Eu estava muito preocupado com os resultados no Brasil. Me surpreendeu. Para mim, o ganhador desde o início era Dilma. Antes havia parecido que ela poderia perder para Marina Silva. Eu fiquei muito preocupado, por ela e pelo Partido dos Trabalhadores. Desse modo, acho que a diferença é um triunfo, não me parece de jeito nenhum que seja uma derrota. Mas sinto que no Brasil sempre houve um segundo turno. Nas duas eleições, Lula nunca ganhou no primeiro turno, sempre no segundo. Então cada país tem sua própria particularidade.
Sou otimista de que Dilma vai ser ratificada porque representa o sentimento dos trabalhadores, que momentaneamente podem ficar dispersos numa votação, mas prevalecerá a unidade.

O que o sr. acha da declaração de seu opositor, Aécio Neves, de que poderia rever as relações com a Colômbia e a Bolívia para conter o narcotráfico?

A Bolívia avançou muito no tema do narcotráfico. Temos nosso próprio modelo de luta, que é muito elogiado fora, inclusive pelas Nações Unidas. Em 2005, tínhamos 32 mil hectares de coca, agora temos 23 mil. Estimamos que, para o consumo legal, são 18/20 mil. Há um mercado crescente para a folha de coca legal, não estamos falando só de cocaína.

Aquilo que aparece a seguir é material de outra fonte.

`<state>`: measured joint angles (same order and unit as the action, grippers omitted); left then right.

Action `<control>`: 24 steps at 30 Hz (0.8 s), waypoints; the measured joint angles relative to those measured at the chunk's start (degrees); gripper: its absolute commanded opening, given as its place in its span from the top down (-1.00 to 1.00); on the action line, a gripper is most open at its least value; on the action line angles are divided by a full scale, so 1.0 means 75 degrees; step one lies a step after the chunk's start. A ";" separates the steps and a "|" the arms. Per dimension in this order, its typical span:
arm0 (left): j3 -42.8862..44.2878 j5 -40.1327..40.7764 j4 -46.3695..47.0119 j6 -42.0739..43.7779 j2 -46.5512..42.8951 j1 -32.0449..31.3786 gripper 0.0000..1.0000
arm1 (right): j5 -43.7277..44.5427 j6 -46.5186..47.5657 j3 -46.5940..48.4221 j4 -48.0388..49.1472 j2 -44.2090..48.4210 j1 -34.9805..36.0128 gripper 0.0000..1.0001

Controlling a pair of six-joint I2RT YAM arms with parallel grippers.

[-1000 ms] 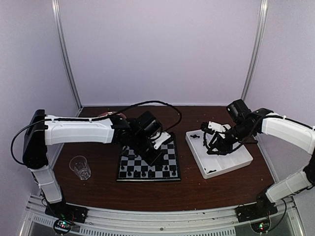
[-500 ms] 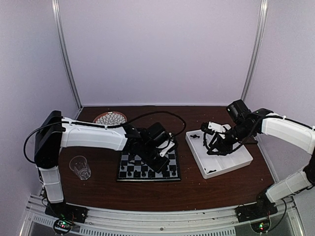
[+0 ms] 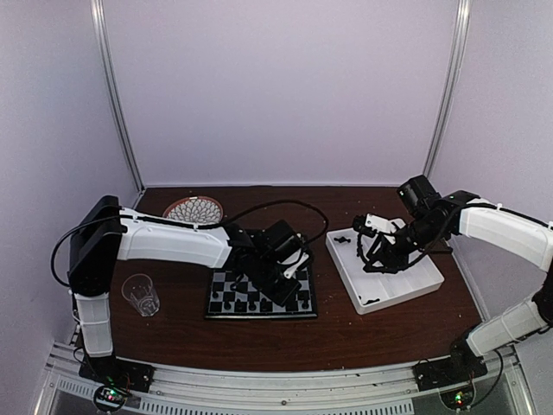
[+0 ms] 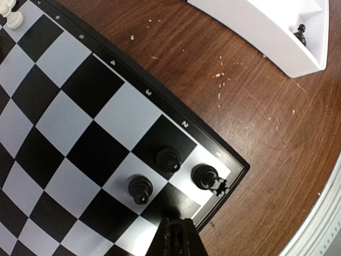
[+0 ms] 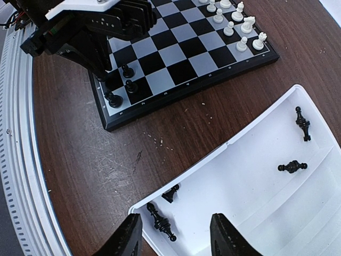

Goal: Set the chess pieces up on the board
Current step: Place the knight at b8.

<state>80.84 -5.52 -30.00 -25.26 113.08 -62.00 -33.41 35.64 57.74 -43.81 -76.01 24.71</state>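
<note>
The board [image 3: 259, 315] lies mid-table. My left gripper [image 4: 175, 234] hovers low over its near right corner [image 4: 148, 92] and is shut; a small dark rounded bit, seemingly a black chess piece, pokes from its tips above a black square. Three black pieces [image 4: 168, 159] stand on the squares beside it. White pieces [image 5: 234, 21] stand along the far side of the board [image 5: 186, 89]. My right gripper [image 5: 176, 237] hangs open over the near left corner of the white tray [image 5: 224, 149], nothing between its fingers. Black pieces [image 5: 161, 223] lie in the tray below it.
More black pieces [image 5: 292, 167] lie deeper in the tray [image 3: 406, 285]. A clear glass [image 3: 141, 294] stands left of the board and a round patterned plate [image 3: 193, 208] sits at the back left. The left arm [image 5: 104, 58] reaches across the board. A metal rail [image 4: 319, 224] marks the table's near edge.
The left arm has swung right and forward across the board to its near right corner, uncovering the plate behind it. The right arm has stayed still.
</note>
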 measured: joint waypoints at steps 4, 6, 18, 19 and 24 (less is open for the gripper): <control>0.0085 -0.0003 0.0061 -0.0006 0.0169 0.0000 0.98 | -0.0003 0.0000 0.0000 -0.0003 0.0000 0.0000 0.06; 0.0085 -0.0003 0.0058 -0.0006 0.0204 0.0000 0.96 | -0.0003 0.0000 0.0000 0.0000 0.0000 0.0000 0.05; 0.0166 0.0026 0.0070 -0.0009 0.0291 0.0000 0.92 | -0.0003 0.0003 0.0000 0.0000 0.0000 0.0000 0.05; 0.0166 0.0026 0.0070 -0.0009 0.0297 0.0000 0.92 | -0.0003 0.0003 0.0000 -0.0003 -0.0003 0.0000 0.05; 0.0175 0.0029 0.0085 -0.0023 0.0312 0.0000 0.87 | -0.0003 0.0003 0.0000 0.0000 -0.0003 0.0000 0.05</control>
<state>82.15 -5.30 -29.36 -25.43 115.42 -62.00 -33.43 35.66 57.74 -43.81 -76.03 24.71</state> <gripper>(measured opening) 0.062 0.474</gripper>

Qual é a debilidade da Bolívia? O trânsito do Peru até o Brasil, e por isso precisamos trabalhar mais na questão das fronteiras. E estamos trabalhando bem com a presidente Dilma e com Ollanta Humala [Peru].

O sr. vai tentar um quarto mandato?

Vou respeitar a Constituição [que o impede]. Estou muito feliz porque vou ser ratificado. Na Bolívia, não é difícil ganhar se você trabalha e tem compromisso.
Entendi que tenho um privilégio, porque vim dessas famílias muito abandonadas e que em alguns momentos estiveram até orientadas ao extermínio. Cheguei aqui. A Bolívia é minha família. Minha vida. Penso, o que vou fazer depois?

E o que será?

Vou voltar à minha terra, o Chapare, montar um restaurante, há companheiros da política que querem ser meus sócios. Eles serão cozinheiros, eu, garçom. Depois, vou arrumar minhas plantações. Trabalhar de manhã, depois uma boa comida e à tarde relaxar. Está bom, não?